Au cours des années 1970, les Européens avaient accusé à tort le championnat nord-américain de soccer de vouloir américaniser le jeu, alors qu'il s'agissait simplement de l'adapter au bénéfice du public local. Malgré tout l'anti-américanisme primaire entendu lorsque des personnalités telles que Stillitano sont impliquées, ce sont bien les clubs européens qui sont à la manœuvre pour emmener les principales compétitions de football sur le chemin de la NFL. Cela signifie des contrats encore plus juteux et des rencontres présentées comme des "événements", un raout commercial noyé toute la journée dans le matraquage, les marques et l'esbroufe.

 

L'ECA sait probablement quel médiocre spectacle sa superligue risque de proposer. Elle est également consciente que l'identité de chacun de ses principaux clubs demeure intimement liée à leurs championnats respectifs – malgré le dédain envers les petites équipes qu'ils sont contraints d'affronter et de balayer semaine après semaine.
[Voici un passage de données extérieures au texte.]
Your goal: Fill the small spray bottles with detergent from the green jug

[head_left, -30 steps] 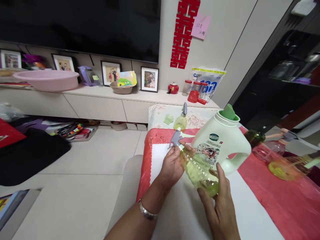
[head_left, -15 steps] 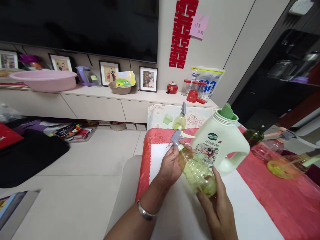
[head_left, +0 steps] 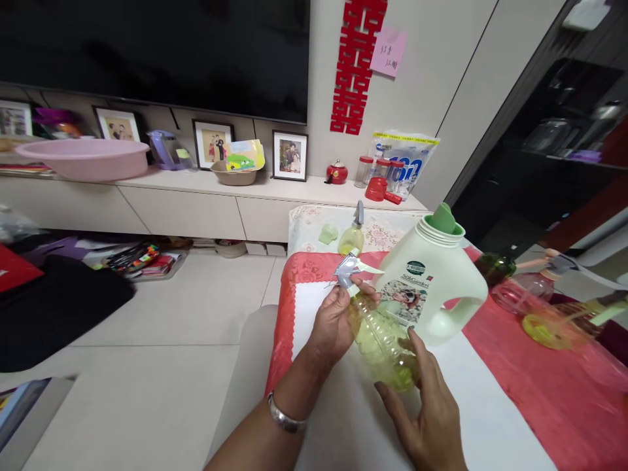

Les menaces de ligue fermée ne sont qu'un moyen de pression pour que l'UEFA accède à leurs désidératas. Rummenigge avait à peine fini de se plaindre de l'absence de têtes de série lors des phases éliminatoires de Ligue des champions que le tirage des quarts de finale permettait (miraculeusement) aux quatre gros de s'éviter.

 

Par la suite, l'UEFA divulgua l'ébauche d'une énième réorganisation de la C1 avec l'instauration de mini superligues de huit équipes par groupes, précédées de phases éliminatoires avec têtes de série de 32 équipes. Comme le gamin et son ballon en cuir, la toute puissante ECA exige et obtient ce qu'elle veut et, malheureusement, l'UEFA et les quelques milliers d'autres clubs européens sont bien trop timorés pour lui résister.